Bienvenue dans la France de la publicité électronique non sollicitée (mais légalisée)
A noter que cette étude se base sur des « données compilées à partir de plus d’un milliard d’e-mails distribués du 4ème trimestre 2003 au 4ème trimestre 2004« . Pour la petite histoire, Jeremy Jaynes, considéré comme le 8ème spammeur le plus nocif au monde, était capable, lui, d’envoyer jusqu’à 10 millions de spams par jour, soit 3,6 milliards par an (en toute illégalité, contrairement à DoubleClick, faut-il le préciser). Jaynes a été libéré contre 1 million $ de caution, et l’obligation de porter un bracelet électronique.

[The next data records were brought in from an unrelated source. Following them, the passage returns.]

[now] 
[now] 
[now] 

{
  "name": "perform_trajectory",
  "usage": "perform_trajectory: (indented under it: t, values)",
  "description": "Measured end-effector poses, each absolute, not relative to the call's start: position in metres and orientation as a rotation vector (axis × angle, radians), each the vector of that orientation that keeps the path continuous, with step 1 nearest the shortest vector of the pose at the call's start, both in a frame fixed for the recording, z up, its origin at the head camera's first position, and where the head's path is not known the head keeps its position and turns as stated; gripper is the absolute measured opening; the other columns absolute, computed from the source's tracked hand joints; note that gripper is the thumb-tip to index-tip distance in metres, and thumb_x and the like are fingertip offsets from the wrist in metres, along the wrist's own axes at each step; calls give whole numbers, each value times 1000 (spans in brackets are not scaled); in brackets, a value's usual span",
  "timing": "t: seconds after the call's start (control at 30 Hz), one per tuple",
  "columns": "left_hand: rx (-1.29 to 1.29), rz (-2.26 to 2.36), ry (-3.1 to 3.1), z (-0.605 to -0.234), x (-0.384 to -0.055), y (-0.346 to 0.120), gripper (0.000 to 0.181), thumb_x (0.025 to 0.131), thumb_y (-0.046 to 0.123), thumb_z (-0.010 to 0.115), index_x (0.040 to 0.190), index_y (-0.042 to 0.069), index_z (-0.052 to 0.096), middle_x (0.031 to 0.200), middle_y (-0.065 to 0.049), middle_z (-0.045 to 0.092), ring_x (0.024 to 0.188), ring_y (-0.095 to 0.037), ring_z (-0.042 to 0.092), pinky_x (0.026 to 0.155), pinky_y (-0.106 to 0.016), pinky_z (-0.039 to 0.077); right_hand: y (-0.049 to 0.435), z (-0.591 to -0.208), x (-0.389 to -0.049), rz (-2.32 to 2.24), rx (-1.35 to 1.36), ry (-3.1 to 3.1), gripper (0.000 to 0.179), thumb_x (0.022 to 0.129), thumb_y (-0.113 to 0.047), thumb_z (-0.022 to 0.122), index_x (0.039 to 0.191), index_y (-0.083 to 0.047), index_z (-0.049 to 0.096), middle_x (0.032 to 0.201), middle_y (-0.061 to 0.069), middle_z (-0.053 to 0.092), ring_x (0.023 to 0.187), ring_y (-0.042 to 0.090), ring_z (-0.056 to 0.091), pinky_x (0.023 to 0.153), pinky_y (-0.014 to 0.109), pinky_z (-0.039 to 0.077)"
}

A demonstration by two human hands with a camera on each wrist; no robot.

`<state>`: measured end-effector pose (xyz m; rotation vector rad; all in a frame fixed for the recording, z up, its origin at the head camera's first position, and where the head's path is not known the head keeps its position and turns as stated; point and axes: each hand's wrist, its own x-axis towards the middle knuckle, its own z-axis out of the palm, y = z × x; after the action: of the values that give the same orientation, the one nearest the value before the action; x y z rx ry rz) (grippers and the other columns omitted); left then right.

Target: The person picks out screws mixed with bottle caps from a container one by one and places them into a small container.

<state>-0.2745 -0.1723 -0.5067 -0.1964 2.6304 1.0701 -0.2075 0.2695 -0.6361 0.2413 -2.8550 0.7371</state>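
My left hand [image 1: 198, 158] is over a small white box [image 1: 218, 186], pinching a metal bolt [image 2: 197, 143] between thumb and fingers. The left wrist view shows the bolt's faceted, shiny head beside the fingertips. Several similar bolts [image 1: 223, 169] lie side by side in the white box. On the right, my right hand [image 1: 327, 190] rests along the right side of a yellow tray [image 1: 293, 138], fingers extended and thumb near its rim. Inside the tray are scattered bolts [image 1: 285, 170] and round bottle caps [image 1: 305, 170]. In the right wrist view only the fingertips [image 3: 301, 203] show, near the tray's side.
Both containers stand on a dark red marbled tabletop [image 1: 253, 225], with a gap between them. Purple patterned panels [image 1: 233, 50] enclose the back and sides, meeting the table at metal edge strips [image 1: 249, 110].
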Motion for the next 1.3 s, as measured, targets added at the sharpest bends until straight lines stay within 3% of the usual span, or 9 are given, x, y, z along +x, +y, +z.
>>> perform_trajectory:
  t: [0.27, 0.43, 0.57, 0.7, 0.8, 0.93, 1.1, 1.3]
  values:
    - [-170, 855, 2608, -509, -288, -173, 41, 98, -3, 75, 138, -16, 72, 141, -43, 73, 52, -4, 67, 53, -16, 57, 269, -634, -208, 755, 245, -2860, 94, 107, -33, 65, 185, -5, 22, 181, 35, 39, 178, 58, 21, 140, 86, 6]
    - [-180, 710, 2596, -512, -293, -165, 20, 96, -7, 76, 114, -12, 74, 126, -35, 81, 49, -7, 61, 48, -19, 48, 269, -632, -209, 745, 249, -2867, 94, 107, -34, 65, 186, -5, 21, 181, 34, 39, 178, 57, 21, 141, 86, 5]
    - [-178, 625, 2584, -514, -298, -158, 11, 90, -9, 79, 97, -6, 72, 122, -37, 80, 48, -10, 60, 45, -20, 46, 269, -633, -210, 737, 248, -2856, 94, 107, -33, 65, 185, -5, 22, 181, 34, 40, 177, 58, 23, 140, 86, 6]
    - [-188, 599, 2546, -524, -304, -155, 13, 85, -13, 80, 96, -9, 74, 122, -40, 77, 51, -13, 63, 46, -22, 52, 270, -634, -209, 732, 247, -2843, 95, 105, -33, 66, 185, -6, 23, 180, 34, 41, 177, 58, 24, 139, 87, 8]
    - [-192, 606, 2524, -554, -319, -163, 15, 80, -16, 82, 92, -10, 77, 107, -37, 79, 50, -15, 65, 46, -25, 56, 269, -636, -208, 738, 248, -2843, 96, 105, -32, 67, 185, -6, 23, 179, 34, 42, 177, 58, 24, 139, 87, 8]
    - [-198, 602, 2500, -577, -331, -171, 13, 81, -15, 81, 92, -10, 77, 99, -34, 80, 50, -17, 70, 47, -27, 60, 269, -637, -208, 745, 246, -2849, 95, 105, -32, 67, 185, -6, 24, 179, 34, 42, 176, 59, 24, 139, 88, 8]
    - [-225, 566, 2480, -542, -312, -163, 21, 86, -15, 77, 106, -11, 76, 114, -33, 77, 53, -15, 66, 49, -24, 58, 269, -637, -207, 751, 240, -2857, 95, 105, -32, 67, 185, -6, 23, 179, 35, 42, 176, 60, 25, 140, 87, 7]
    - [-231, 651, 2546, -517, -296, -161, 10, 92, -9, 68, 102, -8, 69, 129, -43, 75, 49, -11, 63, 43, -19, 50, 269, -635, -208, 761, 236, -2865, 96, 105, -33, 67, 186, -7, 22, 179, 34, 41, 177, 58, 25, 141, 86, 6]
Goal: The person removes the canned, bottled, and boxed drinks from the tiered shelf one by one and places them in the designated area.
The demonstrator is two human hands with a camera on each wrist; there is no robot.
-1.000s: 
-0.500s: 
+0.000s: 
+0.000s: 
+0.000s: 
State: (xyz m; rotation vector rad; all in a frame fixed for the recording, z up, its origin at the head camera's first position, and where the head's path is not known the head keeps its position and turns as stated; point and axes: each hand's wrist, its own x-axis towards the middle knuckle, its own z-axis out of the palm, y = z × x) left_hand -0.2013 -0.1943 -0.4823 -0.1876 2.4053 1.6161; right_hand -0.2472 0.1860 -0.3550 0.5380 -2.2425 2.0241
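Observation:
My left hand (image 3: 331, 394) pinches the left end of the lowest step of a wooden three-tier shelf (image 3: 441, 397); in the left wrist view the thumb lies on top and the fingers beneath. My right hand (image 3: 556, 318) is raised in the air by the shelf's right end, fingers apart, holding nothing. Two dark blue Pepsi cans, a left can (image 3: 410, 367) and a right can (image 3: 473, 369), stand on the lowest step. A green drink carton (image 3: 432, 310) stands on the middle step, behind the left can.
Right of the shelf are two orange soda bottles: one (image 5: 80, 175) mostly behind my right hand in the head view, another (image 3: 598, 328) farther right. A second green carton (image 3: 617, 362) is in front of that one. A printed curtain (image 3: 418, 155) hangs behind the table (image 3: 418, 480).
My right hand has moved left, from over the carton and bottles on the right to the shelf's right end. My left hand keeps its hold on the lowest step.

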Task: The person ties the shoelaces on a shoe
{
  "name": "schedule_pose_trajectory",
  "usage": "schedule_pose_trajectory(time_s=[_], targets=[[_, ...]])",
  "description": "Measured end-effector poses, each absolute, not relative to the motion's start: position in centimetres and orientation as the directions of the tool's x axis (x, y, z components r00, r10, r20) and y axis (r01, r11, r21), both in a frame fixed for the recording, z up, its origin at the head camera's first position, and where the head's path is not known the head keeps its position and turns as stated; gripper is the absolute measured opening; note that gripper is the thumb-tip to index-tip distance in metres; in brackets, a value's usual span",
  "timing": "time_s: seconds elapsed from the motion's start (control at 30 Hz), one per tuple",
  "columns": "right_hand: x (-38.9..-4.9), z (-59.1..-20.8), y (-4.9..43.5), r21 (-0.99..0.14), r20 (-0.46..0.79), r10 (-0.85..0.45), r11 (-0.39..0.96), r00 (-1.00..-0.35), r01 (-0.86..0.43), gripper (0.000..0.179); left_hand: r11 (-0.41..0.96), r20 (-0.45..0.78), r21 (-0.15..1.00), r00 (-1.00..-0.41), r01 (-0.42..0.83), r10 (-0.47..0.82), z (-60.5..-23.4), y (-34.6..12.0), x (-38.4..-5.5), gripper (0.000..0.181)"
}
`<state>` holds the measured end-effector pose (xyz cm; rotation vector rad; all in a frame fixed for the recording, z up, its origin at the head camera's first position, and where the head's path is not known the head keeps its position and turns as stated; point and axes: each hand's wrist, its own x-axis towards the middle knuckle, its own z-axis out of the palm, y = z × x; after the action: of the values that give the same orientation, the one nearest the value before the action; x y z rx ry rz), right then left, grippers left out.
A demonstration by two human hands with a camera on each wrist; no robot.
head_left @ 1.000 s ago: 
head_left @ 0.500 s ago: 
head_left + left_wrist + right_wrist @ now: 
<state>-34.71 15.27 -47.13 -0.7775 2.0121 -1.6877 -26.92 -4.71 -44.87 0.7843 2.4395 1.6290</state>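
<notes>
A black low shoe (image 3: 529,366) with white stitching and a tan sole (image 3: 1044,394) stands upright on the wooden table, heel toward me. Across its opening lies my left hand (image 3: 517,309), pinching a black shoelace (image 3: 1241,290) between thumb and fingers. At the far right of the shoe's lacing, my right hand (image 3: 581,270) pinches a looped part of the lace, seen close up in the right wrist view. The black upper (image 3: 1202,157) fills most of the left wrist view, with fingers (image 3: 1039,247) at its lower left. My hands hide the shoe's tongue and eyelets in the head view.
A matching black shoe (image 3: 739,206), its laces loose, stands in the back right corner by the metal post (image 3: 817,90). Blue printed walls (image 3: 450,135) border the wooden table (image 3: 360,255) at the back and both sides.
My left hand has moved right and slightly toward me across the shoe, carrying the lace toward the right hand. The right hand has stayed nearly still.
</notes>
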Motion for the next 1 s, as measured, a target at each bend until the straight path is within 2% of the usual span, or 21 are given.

Pour en revenir à DoubleClick, gageons qu’avec de tels chiffres, le nombre d’e-mails publicitaires ne peut qu’augmenter. D’autant que la Cnil a récemment assoupli les règles de la prospection entre professionnels de sorte que « toute société de marketing direct peut désormais envoyer un message commercial sur l’adresse professionnelle d’une personne physique, sans son consentement préalable« .
La Loi pour la Confiance dans l’Economique Numérique, adoptée l’été dernier, visait pourtant à sévèrement encadrer la publicité par e-mail, et interdire le spam. Mais la Cnil estime que « l’esprit de la loi est de protéger la vie privée des consommateurs personnes physiques et non de freiner les échanges électroniques entre professionnels, la prospection d’entreprise à entreprise communément appelée B to B« .
De plus, et du fait du lobbying de l’industrie du marketing direct, et comme le rappelait Patrick Devedjian, « la loi prévoit une exception à la règle du consentement préalable lorsqu’une entreprise souhaite prospecter des clients à qui des produits ou services analogues ont été fournis« , quand bien même ces clients aient pu être fichés illégalement.
La France, championne du monde (x2) de DoubleClick.